My Name is Emilia del Valle by Isabel Allende

Reviewed by Clare Brook

My Name is Emilia Del Valle is the latest historical-fiction novel by Isabel Allende set in nineteenth century Chile.  Written in the first person, it reads like a memoir.  However, Emilia del Valle is a fictional character who is determined to overcome her impoverished background and the societal conventions of the time to become a journalist.  Whereas our protagonist is fictional, the era is a well-researched slice of Chilean history.  This is a well-trodden theme that Allende revisits in her novels – a nostalgic historical pictorial of Chile populated by brave female protagonists who triumph over the preferred social norms of the patriarchy.  Clearly a winning theme as Allende has sold 77 million books.  It would be a brave publisher that suggested she shift her focus.
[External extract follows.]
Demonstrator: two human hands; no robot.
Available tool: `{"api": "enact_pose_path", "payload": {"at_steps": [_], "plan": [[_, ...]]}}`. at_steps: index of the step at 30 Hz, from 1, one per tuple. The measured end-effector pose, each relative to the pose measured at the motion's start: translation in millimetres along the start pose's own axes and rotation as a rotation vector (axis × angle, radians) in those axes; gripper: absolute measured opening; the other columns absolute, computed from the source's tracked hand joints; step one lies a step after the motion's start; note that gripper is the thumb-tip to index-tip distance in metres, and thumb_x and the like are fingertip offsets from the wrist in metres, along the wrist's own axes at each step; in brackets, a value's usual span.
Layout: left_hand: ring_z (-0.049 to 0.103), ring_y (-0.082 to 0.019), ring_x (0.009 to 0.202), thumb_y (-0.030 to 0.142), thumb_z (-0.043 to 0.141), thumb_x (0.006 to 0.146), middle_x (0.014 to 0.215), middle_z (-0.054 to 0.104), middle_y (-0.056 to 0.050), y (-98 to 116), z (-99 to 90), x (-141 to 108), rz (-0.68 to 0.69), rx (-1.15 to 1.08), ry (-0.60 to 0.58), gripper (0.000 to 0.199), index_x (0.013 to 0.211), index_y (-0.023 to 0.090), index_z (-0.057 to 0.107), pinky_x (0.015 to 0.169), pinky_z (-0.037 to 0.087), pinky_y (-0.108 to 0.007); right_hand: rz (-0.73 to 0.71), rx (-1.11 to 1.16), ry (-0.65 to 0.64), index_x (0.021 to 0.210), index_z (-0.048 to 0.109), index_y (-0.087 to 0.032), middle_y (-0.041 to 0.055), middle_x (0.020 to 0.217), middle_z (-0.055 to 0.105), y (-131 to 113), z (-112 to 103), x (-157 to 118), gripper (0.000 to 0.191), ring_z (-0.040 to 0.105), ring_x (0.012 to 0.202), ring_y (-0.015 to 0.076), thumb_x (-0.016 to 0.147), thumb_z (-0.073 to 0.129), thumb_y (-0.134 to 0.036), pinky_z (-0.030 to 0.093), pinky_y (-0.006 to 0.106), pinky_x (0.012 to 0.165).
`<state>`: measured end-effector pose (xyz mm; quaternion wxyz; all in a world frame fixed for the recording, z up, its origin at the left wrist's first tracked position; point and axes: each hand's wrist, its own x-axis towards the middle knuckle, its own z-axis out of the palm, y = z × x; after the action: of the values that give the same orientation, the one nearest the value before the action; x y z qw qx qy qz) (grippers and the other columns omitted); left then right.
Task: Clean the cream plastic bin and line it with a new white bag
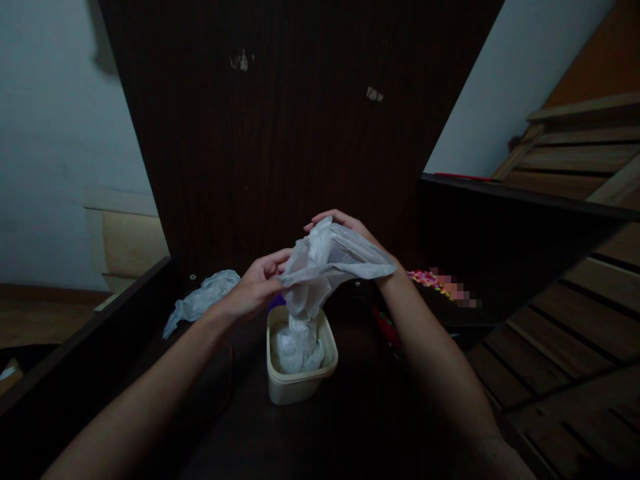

The novel begins in San Franscisco where Emilia is born.  Gonzalo Andres del Valle, her aristocratic father, seduced and then abandoned her pregnant mother; but a kind educator, Francisco Claro, marries her and becomes Emilia’s stepfather.  Under his guidance Emilia hones her talent as a writer, publishing dime novels as Brandon J. Price. This leads to a position as journalist at San Franscico’s The Examiner where she meets Eric Whelan.  They are both sent to cover the 1891 Chilean Civil War.  While in Chile, Emilia is determined to trace her ancestry, hopefully meeting her father.

Allende’s depiction of Emilia’s experience of war is pitched at a believable level.

 I no longer know what I witnessed and how much I only imagined; it is all a jumbled confusion of horror in my memory. I had never seen violence and death up close–nothing in my twenty-five years of existence had prepared me for so much barbarism, so much suffering.

Emilia asks herself:  What fatal madness do we carry in our soul?  That propensity toward destruction is the original sin.

Eric is compelled to report one battle at close quarters.  This is written in third person, somewhat jarring as up until this point it has been first person perspective.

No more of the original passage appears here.